Preconceito Linguístico
Enviada em 24/10/2023
Segundo Albert Einstein, ´´é mais fácil desintegrar um átomo do que acabar com um preconceito enraizado´´. Nesse sentido, o físico deixa evidente as dificuldades para combater os preconceitos vividos em sociedade, quando se observa o desafio para combater o preconceito linguístico no Brasil, que tem crescido cada vez mais no país, em que pessoas que vivem em capitais acreditam que pessoas com expressões diferentes e interioranas estão erradas em sua maneira de falar. Nessa perspectiva, destacam-se dois aspectos importantes: a discriminação e a falta de informação.
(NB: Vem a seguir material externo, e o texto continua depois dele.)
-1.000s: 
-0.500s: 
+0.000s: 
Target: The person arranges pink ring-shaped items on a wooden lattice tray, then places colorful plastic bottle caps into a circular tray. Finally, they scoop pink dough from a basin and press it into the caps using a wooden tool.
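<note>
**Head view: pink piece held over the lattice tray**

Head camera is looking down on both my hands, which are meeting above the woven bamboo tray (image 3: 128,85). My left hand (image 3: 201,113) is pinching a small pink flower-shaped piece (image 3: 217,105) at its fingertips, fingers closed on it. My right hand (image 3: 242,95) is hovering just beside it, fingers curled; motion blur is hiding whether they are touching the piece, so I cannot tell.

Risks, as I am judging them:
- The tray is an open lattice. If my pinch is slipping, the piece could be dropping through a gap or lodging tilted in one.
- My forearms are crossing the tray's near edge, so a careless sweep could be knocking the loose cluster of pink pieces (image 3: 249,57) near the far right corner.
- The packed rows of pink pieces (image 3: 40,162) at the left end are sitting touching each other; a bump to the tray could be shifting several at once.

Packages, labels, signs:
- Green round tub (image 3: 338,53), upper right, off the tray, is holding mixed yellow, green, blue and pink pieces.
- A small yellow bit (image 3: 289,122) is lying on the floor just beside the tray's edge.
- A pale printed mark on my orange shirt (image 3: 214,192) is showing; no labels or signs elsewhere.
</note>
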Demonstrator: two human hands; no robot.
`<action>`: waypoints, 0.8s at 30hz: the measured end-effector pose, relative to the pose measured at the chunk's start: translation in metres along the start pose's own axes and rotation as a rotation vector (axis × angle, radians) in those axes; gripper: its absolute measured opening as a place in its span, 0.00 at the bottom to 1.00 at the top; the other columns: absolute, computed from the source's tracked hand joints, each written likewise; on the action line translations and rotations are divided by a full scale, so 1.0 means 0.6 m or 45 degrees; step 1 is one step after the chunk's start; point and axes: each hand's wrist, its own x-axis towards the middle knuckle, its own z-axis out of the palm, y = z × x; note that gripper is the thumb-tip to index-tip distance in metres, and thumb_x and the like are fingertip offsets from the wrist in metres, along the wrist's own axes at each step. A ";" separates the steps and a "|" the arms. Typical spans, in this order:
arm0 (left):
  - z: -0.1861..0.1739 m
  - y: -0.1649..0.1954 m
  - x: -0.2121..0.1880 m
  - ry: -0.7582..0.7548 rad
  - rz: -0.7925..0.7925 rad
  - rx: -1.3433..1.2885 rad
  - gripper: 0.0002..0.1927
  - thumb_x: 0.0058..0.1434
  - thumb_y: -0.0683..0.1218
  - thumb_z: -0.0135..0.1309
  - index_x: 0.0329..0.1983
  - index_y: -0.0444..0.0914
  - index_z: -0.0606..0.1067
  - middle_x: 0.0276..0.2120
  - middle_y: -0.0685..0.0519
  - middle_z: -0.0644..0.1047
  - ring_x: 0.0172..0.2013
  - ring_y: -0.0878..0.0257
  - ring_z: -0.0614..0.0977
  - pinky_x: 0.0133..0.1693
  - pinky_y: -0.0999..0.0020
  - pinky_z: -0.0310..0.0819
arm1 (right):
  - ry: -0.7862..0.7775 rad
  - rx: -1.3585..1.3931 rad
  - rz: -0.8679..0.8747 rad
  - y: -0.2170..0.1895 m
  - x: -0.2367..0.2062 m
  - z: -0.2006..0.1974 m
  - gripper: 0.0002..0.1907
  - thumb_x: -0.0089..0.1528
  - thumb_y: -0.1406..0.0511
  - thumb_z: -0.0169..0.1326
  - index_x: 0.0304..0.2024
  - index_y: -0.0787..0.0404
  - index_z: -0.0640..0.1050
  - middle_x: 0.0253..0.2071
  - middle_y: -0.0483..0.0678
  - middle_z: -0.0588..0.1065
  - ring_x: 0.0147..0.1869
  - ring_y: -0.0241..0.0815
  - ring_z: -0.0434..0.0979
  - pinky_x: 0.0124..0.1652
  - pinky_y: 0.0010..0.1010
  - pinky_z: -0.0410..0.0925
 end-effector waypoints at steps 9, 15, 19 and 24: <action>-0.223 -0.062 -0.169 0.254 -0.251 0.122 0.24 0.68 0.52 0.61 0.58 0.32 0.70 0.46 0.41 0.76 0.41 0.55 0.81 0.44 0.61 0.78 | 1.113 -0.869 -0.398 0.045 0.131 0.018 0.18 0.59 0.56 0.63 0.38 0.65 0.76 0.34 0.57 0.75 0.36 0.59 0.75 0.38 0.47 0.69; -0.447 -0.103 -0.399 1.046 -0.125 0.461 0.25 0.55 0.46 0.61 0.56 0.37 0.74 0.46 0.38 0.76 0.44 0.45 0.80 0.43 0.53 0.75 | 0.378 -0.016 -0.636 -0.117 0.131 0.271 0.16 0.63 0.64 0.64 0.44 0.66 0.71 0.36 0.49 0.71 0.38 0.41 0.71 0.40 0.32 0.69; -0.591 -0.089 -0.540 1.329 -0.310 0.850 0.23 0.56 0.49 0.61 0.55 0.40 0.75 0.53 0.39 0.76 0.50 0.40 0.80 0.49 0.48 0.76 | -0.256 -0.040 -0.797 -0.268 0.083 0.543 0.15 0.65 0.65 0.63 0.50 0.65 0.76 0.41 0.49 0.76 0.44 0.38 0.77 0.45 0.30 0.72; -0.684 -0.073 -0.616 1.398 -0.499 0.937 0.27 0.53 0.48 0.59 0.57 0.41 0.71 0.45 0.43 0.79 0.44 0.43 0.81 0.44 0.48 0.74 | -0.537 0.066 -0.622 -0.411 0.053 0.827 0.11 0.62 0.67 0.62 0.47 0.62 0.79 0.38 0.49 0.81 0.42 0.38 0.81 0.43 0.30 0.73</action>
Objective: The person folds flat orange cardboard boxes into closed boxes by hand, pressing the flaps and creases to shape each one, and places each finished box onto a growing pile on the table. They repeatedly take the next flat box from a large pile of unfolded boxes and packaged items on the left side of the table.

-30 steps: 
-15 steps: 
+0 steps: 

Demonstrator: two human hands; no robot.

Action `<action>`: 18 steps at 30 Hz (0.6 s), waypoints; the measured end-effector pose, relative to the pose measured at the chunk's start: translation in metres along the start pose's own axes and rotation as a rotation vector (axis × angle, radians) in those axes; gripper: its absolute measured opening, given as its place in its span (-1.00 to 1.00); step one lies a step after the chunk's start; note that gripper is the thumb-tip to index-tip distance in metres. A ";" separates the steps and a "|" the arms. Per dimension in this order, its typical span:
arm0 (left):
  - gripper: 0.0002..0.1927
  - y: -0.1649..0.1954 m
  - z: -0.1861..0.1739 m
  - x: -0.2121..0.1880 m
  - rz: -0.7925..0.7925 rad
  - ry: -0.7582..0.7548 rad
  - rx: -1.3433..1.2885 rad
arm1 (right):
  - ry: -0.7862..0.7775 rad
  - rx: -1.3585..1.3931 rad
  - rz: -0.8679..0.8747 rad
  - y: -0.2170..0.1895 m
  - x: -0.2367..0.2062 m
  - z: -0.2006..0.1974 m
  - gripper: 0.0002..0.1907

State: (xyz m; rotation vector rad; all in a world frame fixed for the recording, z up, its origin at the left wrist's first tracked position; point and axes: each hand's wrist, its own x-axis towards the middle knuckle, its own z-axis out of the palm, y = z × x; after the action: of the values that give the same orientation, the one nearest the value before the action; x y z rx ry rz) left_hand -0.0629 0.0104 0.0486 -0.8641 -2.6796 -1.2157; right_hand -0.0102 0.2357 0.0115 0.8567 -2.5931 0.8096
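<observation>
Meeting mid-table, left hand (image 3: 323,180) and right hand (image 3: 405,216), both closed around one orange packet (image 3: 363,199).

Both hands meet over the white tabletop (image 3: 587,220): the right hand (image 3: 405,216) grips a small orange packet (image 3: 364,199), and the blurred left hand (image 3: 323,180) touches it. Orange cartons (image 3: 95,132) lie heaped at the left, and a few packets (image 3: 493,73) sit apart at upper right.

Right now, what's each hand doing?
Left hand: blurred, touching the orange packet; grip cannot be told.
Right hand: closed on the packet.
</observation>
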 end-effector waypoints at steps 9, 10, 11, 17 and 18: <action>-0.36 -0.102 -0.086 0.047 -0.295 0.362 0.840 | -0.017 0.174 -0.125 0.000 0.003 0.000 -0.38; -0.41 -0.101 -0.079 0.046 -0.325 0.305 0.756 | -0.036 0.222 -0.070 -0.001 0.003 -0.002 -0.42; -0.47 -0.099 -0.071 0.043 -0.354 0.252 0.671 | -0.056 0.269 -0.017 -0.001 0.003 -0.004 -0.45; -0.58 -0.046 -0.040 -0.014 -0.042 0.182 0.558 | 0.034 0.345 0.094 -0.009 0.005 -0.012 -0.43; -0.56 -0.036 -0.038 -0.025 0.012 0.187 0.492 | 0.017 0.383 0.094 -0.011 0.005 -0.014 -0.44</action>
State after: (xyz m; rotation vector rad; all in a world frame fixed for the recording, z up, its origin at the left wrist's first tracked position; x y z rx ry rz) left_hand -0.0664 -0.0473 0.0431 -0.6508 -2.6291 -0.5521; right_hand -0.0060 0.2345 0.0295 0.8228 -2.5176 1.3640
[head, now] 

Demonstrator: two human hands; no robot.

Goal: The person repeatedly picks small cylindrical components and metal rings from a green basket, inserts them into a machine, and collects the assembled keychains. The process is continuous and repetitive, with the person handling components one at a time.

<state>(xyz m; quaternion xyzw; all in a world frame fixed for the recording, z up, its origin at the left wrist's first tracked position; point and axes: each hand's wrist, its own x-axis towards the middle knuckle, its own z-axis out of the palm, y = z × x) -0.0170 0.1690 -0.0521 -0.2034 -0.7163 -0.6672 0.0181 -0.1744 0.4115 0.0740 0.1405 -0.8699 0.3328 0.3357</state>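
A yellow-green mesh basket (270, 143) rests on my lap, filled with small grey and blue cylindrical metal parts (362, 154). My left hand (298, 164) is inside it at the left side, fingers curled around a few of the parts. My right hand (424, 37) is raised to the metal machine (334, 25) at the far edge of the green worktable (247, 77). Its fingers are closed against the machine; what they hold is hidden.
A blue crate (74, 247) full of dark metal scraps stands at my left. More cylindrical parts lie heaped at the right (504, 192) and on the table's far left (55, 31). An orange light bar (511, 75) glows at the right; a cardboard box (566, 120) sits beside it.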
Em uma primeira análise, é relevante ressaltar que a discriminação sofrida por quem mora fora da capital tem se abrangido cada vez mais no país. Sob a perspectiva de São Tomás de Aquino, em uma sociedade democrática, todos os indivíduos são dignos e têm o mesmo valor, além de direitos e deveres garantidos pelo Estado. Entretanto, isso não ocorre no Brasil, visto que, não existe uma lei ou uma penalidade garantidos pelo Governo para os que discriminam aqueles que se comunicam de maneira diferente.
Outrossim, a falta de informação é outro fator que eleva os desafios contra o preconceito linguístico. Desse modo, moradores de regiões mais desenvolvidas, como por exemplo: sul e sudeste acreditam que por alguém viver em regiões como norte e nordeste não sabe falar corretamente, e, muitas vezes, menosprezam, invalidam, e os estigmatizam frequentemente. Nesse sentido, nordestinos são os mais hostilizados, o que dificulta sua vivência em sociedade.
Depreende-se, portanto, a necessidade de se combater esses obstáculos. Para isso, é imprescíndivel que o Governo Federal - órgão de maior hierarquia do sistema jurídico brasileiro - por intermédio de ongs e escolas, crie campanhas capazes de informar a todos sobre como acontece o preconceito linguístico e o que o causa, incentivando às vítimas a tomar as devidas providências, e elucidar aos praticantes o quão grave é esse preconceito, a fim de que diminuam os casos de atos xenofóbicos vivenciados no país. Além disso, o Governo, em parceria com o Ministério da educação deve investir em palestras nas escolas para que desde o jardim de infância, a criança cresça sabendo dos seus direitos e deveres.